Considering that many bacterial pathogens have evolved to overcome stomatal immunity by producing diverse toxins, such as COR and SyrA, manipulating ABA to close stomata while producing COR might seem counterintuitive (Melotto et al., 2006; Schellenberg et al., 2010). The actions of such toxins are presumably required to allow pathogens access to the leaf interior only in the early stages of infection and would be detrimental to water-soaking induction at later stages. Indeed, Pst DC3000 can reopen stomata previously closed by ABA or TBHQ (Figure 5GH). Thus, at three hours post treatment, stomatal opening activity appears to dominate. The interplay between COR and ABA at this early phase remains to be elucidated however, as COR is barely detectable in planta at this timepoint (de Torres Zabala et al., 2009) (Figure S5E). Nonetheless, by measuring the levels of COR and ABA present in late-stage infected leaves, we find that physiologically relevant levels of ABA could override COR-induced stomatal closure. This would be consistent with a chain of events wherein COR allows the pathogen to gain access to the apoplast during the early stage of an infection, but whose stomatal opening activity is subsequently countered by ABA after an eventual accumulation of T3SS effectors in infected tissues. At the same time, COR appears to have stomate-independent roles in virulence by interfering with immune signaling in the post-invasive stages (Brooks et al., 2005; Mine et al., 2017; Zheng et al., 2012). However, with respect to stomata, in later stages ABA signaling would appear to predominate over COR signaling, effectively closing the doors previously opened by COR.

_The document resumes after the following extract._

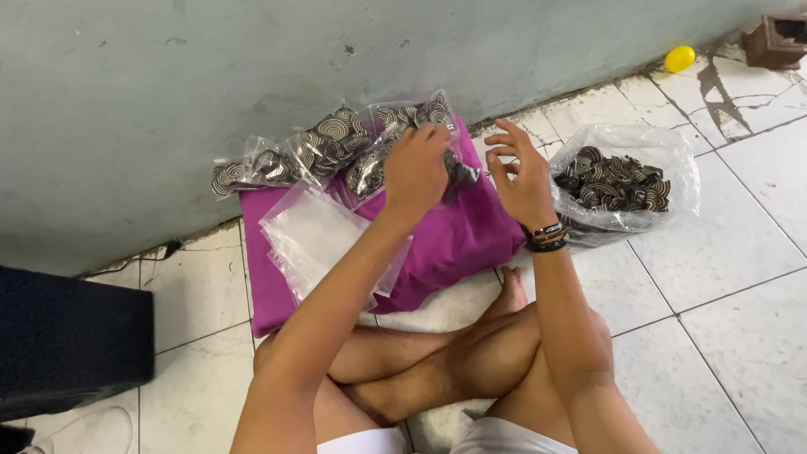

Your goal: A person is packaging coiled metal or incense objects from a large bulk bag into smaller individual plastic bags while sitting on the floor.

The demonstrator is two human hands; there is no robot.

Growth levels of Pst hrcC in Arabidopsis plants treated post-infection with ABA reached those of Pst DC3000 in untreated plants (Figure 5B and 5C). When stomatal closure and water-soaking was induced with TBHQ, a similar effect was seen on Pst hrcC growth, but to a lesser extent (Figure 5D and 5E). We interpret the greater effect of ABA on bacterial growth as being consistent with the ability of ABA to interfere with immune signaling in addition to inducing water-soaking lesions (de Torres Zabala et al., 2009).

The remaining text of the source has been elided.